Still, Johnson’s campaign is built to argue that biography, issue record, and urgency can matter even when fundraising does not line up. That is where the historic angle comes back into view. If she were to win the seat, her campaign says she would become the youngest Black woman ever elected to Congress. That would place a Bowie State University alumna into a national conversation about Black political leadership, generational change, and the pipeline from HBCUs into federal office. It would also add another HBCU name to the larger story around Black representation in Congress and the kind of leadership often associated with spaces like the Congressional Black Caucus.

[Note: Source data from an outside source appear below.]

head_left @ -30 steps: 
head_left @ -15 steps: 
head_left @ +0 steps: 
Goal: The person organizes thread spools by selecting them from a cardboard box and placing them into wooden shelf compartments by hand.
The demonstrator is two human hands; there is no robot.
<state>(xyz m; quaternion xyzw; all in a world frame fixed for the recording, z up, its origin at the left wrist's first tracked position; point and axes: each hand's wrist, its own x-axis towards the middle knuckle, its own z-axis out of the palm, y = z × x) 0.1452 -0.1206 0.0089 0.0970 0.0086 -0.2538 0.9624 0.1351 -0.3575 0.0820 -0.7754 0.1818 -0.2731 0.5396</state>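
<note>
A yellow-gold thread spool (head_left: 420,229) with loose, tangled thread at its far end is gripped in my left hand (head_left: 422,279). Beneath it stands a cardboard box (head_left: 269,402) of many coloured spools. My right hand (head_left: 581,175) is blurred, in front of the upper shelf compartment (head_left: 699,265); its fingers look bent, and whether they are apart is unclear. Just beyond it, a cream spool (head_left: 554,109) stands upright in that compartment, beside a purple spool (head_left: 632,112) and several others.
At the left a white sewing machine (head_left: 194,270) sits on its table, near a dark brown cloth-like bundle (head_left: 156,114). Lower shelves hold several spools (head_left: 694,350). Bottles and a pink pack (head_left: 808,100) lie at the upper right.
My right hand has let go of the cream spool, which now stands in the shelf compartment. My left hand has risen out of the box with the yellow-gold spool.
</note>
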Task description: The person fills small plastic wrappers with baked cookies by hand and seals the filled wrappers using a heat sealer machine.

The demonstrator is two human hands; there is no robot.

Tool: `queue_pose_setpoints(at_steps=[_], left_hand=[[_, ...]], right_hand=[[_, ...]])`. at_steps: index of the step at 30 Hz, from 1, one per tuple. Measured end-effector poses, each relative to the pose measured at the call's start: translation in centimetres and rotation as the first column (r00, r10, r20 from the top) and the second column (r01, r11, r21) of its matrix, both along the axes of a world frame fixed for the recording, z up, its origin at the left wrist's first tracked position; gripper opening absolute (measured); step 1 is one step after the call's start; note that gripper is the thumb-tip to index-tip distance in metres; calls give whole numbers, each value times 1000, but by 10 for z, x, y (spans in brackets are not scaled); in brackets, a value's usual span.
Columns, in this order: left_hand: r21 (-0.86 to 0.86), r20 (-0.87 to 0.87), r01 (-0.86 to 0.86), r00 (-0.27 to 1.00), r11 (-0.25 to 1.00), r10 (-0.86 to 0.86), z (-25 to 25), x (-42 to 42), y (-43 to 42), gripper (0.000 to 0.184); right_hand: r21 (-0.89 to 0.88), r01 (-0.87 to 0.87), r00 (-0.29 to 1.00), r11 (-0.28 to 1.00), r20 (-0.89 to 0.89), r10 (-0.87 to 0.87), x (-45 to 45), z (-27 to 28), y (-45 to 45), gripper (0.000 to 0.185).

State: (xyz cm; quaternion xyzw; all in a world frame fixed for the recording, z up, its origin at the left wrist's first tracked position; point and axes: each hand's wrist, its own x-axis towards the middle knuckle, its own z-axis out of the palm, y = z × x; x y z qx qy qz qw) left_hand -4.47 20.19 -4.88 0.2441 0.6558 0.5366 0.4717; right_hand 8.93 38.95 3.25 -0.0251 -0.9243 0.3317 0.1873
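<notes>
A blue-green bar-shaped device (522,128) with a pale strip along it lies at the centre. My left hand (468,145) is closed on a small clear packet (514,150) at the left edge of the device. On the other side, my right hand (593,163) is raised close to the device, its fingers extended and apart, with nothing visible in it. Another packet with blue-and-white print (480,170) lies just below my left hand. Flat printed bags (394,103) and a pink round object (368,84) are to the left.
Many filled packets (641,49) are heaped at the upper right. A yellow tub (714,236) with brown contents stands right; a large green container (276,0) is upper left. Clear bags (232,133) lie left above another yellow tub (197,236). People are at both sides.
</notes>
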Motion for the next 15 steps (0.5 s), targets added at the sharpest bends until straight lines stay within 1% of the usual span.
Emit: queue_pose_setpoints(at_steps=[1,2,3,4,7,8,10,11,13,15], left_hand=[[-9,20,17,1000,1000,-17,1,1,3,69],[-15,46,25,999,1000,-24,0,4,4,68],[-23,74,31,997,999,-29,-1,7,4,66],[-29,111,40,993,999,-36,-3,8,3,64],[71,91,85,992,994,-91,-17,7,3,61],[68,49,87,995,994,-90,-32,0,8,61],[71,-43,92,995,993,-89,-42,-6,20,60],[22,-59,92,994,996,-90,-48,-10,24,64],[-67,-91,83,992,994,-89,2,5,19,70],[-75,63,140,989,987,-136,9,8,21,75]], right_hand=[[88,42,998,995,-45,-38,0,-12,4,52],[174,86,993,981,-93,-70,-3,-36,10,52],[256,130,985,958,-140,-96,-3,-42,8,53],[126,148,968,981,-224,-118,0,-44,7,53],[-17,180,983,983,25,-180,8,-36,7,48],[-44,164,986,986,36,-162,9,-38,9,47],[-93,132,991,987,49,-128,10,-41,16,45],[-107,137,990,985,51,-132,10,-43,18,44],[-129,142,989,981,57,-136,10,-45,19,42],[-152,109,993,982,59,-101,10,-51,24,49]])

For now, the next test is simple. Johnson has to turn a compelling story into enough votes to survive a competitive June 23 primary. The official ballot is set. The district already has an incumbent. The fundraising gap is real. But Johnson has something campaigns spend a long time trying to build from scratch: a clear narrative, a recognizable issue lane, and an HBCU connection that feels tied to the work, not added on after the fact. If her run gains more traction over the next stretch, this could become one of the more watched HBCU-adjacent political stories of the summer.